#### The problem:
Reproduce all of the material, keeping each line intact.

#### Dataset content:

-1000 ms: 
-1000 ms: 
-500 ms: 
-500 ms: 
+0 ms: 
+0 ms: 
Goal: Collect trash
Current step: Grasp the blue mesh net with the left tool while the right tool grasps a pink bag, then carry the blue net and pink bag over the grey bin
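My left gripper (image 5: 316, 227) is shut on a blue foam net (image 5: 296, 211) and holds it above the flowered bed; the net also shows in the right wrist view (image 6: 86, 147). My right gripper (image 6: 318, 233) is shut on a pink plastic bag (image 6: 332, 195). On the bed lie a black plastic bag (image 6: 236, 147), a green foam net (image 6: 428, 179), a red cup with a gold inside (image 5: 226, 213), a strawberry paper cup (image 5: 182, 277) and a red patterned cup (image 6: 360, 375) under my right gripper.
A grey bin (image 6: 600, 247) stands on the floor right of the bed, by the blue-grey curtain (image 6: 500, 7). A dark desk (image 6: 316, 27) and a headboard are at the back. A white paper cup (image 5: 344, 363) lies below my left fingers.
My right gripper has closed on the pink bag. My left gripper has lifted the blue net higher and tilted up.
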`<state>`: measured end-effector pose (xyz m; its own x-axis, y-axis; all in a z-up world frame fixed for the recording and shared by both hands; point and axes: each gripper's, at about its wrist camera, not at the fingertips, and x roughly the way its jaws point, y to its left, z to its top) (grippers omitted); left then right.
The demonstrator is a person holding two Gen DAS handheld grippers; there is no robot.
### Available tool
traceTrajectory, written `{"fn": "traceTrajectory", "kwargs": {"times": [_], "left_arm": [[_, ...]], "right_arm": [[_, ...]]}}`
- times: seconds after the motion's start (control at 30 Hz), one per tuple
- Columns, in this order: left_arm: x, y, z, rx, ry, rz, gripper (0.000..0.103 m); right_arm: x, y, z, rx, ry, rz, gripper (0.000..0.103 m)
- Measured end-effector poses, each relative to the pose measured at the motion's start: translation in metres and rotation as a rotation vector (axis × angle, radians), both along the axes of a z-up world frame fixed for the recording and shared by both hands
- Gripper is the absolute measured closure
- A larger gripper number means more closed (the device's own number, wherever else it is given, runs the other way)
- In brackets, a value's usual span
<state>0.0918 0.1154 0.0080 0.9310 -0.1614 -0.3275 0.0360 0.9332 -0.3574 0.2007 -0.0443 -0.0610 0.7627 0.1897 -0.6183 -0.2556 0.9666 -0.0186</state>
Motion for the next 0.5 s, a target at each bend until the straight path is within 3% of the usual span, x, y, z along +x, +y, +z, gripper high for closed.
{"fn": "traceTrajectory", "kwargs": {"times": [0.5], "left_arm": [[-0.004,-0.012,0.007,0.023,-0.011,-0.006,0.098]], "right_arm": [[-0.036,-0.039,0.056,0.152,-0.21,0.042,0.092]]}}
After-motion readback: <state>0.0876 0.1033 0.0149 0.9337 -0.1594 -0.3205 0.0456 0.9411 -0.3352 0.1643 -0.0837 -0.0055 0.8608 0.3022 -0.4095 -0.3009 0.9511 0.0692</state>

#### Solution to this exercise:
-1000 ms: 
-1000 ms: 
-500 ms: 
-500 ms: 
+0 ms: 
+0 ms: 
Goal: Collect trash
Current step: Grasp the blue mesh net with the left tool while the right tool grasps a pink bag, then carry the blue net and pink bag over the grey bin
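My left gripper (image 5: 316, 227) is shut on a blue foam net (image 5: 296, 211) and holds it above the flowered bed; the net also shows in the right wrist view (image 6: 86, 147). My right gripper (image 6: 318, 233) is shut on a pink plastic bag (image 6: 332, 195). On the bed lie a black plastic bag (image 6: 236, 147), a green foam net (image 6: 428, 179), a red cup with a gold inside (image 5: 226, 213), a strawberry paper cup (image 5: 182, 277) and a red patterned cup (image 6: 360, 375) under my right gripper.
A grey bin (image 6: 600, 247) stands on the floor right of the bed, by the blue-grey curtain (image 6: 500, 7). A dark desk (image 6: 316, 27) and a headboard are at the back. A white paper cup (image 5: 344, 363) lies below my left fingers.
My right gripper has closed on the pink bag. My left gripper has lifted the blue net higher and tilted up.
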`<state>`: measured end-effector pose (xyz m; its own x-axis, y-axis; all in a z-up world frame fixed for the recording and shared by both hands; point and axes: each gripper's, at about its wrist camera, not at the fingertips, and x roughly the way its jaws point, y to its left, z to its top) (grippers omitted); left then right.
The demonstrator is a person holding two Gen DAS handheld grippers; there is no robot.
### Available tool
traceTrajectory, written `{"fn": "traceTrajectory", "kwargs": {"times": [_], "left_arm": [[_, ...]], "right_arm": [[_, ...]]}}`
- times: seconds after the motion's start (control at 30 Hz), one per tuple
- Columns, in this order: left_arm: x, y, z, rx, ry, rz, gripper (0.000..0.103 m); right_arm: x, y, z, rx, ry, rz, gripper (0.000..0.103 m)
- Measured end-effector poses, each relative to the pose measured at the motion's start: translation in metres and rotation as a rotation vector (axis × angle, radians), both along the axes of a z-up world frame fixed for the recording and shared by both hands
- Gripper is the absolute measured closure
- A larger gripper number means more closed (the device's own number, wherever else it is given, runs the other way)
- In brackets, a value's usual span
<state>0.0918 0.1154 0.0080 0.9310 -0.1614 -0.3275 0.0360 0.9332 -0.3574 0.2007 -0.0443 -0.0610 0.7627 0.1897 -0.6183 -0.2556 0.9666 -0.0186</state>
Motion for the next 0.5 s, a target at each bend until the straight path is within 3% of the usual span, x, y, z along +x, +y, +z, gripper high for closed.
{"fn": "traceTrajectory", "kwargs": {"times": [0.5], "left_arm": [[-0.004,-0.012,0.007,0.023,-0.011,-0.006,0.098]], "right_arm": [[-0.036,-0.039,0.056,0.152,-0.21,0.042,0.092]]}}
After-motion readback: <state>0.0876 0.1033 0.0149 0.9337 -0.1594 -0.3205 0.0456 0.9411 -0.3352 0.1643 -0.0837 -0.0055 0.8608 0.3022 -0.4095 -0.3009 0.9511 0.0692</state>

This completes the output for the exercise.